Does it matter?  Flip another way and you could cite patient safety research as an example of social scientists leading the way – from Jim Reason’s analysis of latent threats and system weaknesses to Charles Vincent and others (Sari, Hogan) measuring the rate of harm to robust evaluations of complex safety interventions (Dixon-Woods, Benning).  It has been exciting to see other, newer disciplines outside health come to the fore – human factors (Rhona Flin), design and ergonomics (Peter Buckle).   Plus the important contribution of researchers with an understanding of organisational culture and sense-making.  I particularly like the paper by Graham Currie and Justin Waring, whose observational study http://tinyurl.com/dy4weak of hospital incident reporting systems showed how doctors determined what counted as safety incidents – for instance, dismissing non-sterilisation of instruments as an issue.   In this way, we know that top-down safety initiatives which overlook issues of professional and instutitutional cultures and hierarchies (pace Mintzberg) are doomed to failure.
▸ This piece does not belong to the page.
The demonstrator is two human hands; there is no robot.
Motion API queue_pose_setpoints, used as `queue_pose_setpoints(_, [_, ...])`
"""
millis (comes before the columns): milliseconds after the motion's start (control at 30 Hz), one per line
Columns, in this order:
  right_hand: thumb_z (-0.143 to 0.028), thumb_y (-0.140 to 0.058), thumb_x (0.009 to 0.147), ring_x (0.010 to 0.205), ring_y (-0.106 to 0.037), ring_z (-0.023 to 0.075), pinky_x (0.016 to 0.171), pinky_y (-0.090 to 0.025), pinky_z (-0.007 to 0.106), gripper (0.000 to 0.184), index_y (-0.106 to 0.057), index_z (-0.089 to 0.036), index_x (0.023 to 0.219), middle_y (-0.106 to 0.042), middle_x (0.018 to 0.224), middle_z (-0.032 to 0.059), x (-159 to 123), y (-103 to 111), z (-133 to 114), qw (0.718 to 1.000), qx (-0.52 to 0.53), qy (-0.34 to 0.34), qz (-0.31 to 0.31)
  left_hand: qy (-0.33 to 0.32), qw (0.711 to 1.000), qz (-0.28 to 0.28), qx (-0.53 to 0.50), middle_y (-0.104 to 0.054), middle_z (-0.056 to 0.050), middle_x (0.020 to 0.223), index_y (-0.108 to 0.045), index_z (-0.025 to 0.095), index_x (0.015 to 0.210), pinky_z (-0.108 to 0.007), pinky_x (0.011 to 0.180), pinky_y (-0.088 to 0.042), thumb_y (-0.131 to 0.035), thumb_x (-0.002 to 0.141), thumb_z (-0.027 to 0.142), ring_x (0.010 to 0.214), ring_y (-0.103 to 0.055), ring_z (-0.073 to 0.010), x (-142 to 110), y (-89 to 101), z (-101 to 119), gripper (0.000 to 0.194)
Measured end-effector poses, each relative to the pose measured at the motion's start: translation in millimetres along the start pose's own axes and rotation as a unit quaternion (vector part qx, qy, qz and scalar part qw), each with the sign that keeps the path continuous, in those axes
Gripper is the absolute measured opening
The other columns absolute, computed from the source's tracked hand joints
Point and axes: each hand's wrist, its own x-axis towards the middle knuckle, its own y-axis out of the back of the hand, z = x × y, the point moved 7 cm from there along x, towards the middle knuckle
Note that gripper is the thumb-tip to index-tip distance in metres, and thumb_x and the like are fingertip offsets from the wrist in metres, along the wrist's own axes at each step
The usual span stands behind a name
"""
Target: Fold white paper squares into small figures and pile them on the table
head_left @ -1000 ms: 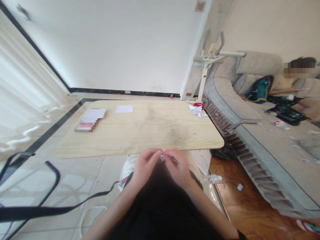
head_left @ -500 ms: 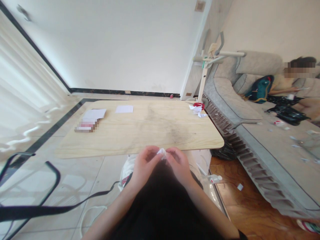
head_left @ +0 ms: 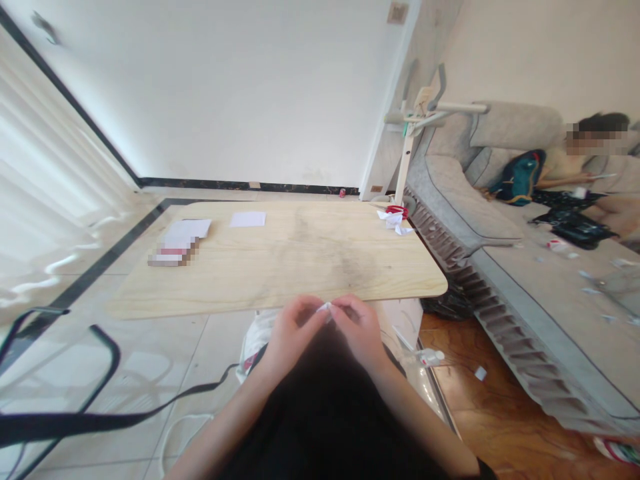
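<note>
One small white paper piece (head_left: 327, 307) in a two-handed grip, level in view with the near edge of the bench (head_left: 240, 283) and in front of the dark clothing (head_left: 325, 407); not visibly resting on anything, so apparently worked in the air; on one side, the left hand (head_left: 295, 327) in a narrow pinch of thumb and curled fingers; on the other, the right hand (head_left: 361, 327) in a matching narrow pinch, nearly meeting it in the middle; only a sliver of white visible between the fingertips, so impossible to tell the exact shape or the number of folds.

As a judgement on the step in hand: most likely shaping or creasing a fold with the fingertips; called for next, by the same guess: lining up the edges, then a light, even press along the crease, with a steady hold from one hand and fine turning from the other; best without a hard squeeze, for fear of crumpling so small a piece.

Toward the far right corner of the bench: folded white paper shapes (head_left: 403, 230), overlapping in view with a red-handled tool (head_left: 397, 211), probably scissors; toward the far left: a flat white sheet (head_left: 248, 219), and near it a paper pile (head_left: 187, 230), blurred at the near end.
</note>
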Motion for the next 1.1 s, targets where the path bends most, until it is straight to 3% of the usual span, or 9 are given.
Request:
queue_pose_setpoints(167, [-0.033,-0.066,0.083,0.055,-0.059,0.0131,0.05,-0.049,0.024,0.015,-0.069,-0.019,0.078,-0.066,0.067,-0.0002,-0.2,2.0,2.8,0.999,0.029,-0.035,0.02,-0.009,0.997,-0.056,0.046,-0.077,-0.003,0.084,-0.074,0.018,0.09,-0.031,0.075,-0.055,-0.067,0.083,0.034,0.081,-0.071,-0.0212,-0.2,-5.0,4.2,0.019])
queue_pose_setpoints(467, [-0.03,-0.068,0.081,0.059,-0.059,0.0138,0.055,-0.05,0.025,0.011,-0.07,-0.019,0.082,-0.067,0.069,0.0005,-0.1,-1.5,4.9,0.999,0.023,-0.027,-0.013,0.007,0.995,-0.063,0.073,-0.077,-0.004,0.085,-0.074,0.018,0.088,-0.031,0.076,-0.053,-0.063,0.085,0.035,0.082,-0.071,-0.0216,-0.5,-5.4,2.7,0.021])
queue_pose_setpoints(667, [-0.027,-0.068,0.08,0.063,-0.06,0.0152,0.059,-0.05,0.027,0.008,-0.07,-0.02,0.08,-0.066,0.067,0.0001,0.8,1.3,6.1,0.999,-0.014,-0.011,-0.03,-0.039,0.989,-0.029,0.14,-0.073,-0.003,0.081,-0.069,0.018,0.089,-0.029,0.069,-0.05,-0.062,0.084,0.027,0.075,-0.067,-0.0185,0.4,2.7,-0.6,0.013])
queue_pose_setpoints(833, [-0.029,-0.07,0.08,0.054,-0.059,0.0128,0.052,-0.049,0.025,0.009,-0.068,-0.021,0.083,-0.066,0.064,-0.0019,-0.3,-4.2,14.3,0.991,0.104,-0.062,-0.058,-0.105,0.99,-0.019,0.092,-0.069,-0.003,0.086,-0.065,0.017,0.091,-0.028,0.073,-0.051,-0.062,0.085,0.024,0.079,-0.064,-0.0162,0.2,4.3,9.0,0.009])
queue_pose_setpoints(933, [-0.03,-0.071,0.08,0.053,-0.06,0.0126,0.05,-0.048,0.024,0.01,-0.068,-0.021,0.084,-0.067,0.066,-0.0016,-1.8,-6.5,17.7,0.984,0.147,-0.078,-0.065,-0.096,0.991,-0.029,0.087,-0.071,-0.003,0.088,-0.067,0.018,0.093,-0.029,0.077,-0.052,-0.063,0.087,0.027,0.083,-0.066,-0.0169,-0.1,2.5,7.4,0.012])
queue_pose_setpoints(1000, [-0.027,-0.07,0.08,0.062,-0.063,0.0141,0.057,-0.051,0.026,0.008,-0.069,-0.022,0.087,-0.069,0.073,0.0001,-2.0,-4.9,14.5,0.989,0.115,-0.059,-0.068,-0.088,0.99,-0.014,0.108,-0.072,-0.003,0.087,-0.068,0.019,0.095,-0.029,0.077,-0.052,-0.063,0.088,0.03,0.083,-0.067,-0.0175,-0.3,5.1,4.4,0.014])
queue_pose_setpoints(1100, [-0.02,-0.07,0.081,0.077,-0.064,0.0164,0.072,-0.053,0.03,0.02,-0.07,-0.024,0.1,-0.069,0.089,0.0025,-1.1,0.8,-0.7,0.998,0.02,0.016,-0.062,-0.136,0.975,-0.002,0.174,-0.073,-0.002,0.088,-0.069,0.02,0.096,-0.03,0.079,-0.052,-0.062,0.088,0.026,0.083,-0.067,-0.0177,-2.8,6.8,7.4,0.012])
So there is a good foundation for patient safety research in this country, driven by social scientists http://tinyurl.com/d24xx38.  But Atul Gawande’s great insights http://gawande.com/complications into medical and surgical practice show so elegantly the dilemmas of doctors trained for a world that no longer exists.  Today’s clinicians need teamworking and communication skills (and checklists) to navigate complex healthcare systems – and an understanding of how those systems work.  This kind of insight comes from the inside out.  So where are the UK’s  Atul Gawandes who will shape the patient safety debates of the future?